The invention relates to a door for closing a front-side loading opening in the housing of a washing machine or tumble dryer, wherein two door shells are connected by means of a hinge to the housing in such a way that the door can be pivoted through an opening angle of at least approximately 180° and in the closed position is countersunk in a front wall recess in such a way that it terminates flush or approximately flush with the front surface of the housing.
In a commercially available appliance of this kind, the door is fitted with a transparent cup-shaped window which is inserted between a retaining ring forming the inside of the door frame and a front-side panel frame and is mechanically firmly locked in position by the connection of the two frame parts. The stability of the door is substantially dependent on the frame which is made of plastic. The door is endowed with a necessary flexural and torsional rigidity due to the shape of the frame parts and due to reinforcing ribs and ridges recessed on the inside. The doors of the type that is of interest here are moved by hand. For this purpose they have a handle or a handle area which usually lies opposite a hinge or is disposed offset slightly upward opposite the horizontal center line.
The load acting on the hinge is determined on the one hand by the door's own weight and on the other hand by the force applied by the user when opening and closing the door. The hinge of a washing machine or tumble dryer is expected also to have sufficient stability in the event that the user leans slightly on the open door.
Customer wishes for the best possible view into the interior of the appliance and the most convenient access possible to the drum during the loading and unloading operation can only be met by a large door overall and a large transparent window mounted in the door frame. The mechanical loads acting on the hinge and its fixing to the door frame increase in proportion to the size of the door.
For reasons of design, in particular in the case of an appliance that is intended to be installed in a row of furniture units, it is advantageous if the door terminates flush with the front surface when in the closed position. The flush arrangement of the door can also be necessary for practical reasons. A door which because of its size extends close to the side edges of the appliance should not, or should only slightly, stick out from the plane of the appliance front in order to avoid abutting edges.

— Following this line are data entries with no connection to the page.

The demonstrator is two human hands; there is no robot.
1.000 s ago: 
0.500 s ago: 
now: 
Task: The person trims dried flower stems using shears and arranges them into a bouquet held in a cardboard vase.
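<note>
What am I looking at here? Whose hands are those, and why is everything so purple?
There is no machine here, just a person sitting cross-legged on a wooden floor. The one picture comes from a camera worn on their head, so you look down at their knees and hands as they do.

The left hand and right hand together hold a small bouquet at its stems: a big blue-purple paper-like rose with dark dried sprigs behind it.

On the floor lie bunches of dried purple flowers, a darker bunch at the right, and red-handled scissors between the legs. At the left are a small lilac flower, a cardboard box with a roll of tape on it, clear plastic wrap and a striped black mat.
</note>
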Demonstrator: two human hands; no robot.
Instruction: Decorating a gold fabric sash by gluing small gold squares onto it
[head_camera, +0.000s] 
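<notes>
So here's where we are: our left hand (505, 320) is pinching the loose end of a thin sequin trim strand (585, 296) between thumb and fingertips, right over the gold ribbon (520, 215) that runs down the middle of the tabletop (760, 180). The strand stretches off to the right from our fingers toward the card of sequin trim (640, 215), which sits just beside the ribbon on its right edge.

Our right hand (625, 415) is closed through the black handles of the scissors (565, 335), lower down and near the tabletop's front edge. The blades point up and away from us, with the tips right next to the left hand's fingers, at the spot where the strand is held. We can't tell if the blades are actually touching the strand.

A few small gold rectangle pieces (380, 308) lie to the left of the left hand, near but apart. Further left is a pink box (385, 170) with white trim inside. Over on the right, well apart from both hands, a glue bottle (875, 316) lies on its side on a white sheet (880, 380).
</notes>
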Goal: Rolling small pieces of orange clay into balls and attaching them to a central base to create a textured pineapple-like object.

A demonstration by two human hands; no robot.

A front-flush door also affords advantages in the packaging of the appliance. Given housing dimensions that are otherwise the same, said packaging can be kept somewhat smaller and all precautionary measures to protect the projecting door separately can be dispensed with.
A hinge device for a door to be arranged flush into the front plane is known from DE 198 04 962 C1, for example. The solution described there is characterized by a particularly large swiveling angle of the door. Essential features of said hinge are a hinge strut and a control strut which are mounted with adjacent axes behind the front wall and project outward with a curved section through an opening in the front wall and are hinged with their outer ends to a door flange by means of two outer axes. When the door is opened, it is swiveled firstly about the inner axis and in the same direction of rotation about an outer axis. By means of such a hinge the door fitted flush in the front wall can be brought out from the plane of the front.
However, the manufacture of a hinge of this kind consisting of many individual parts is complicated and comparatively expensive. The two swivel axes make the hinge heavy and unstable and its fixing to the door requires a very stable frame due to the great weight. In particular with large and consequently heavier doors a significant amount of effort and expense is necessary in order to achieve the robustness necessary for such a hinge.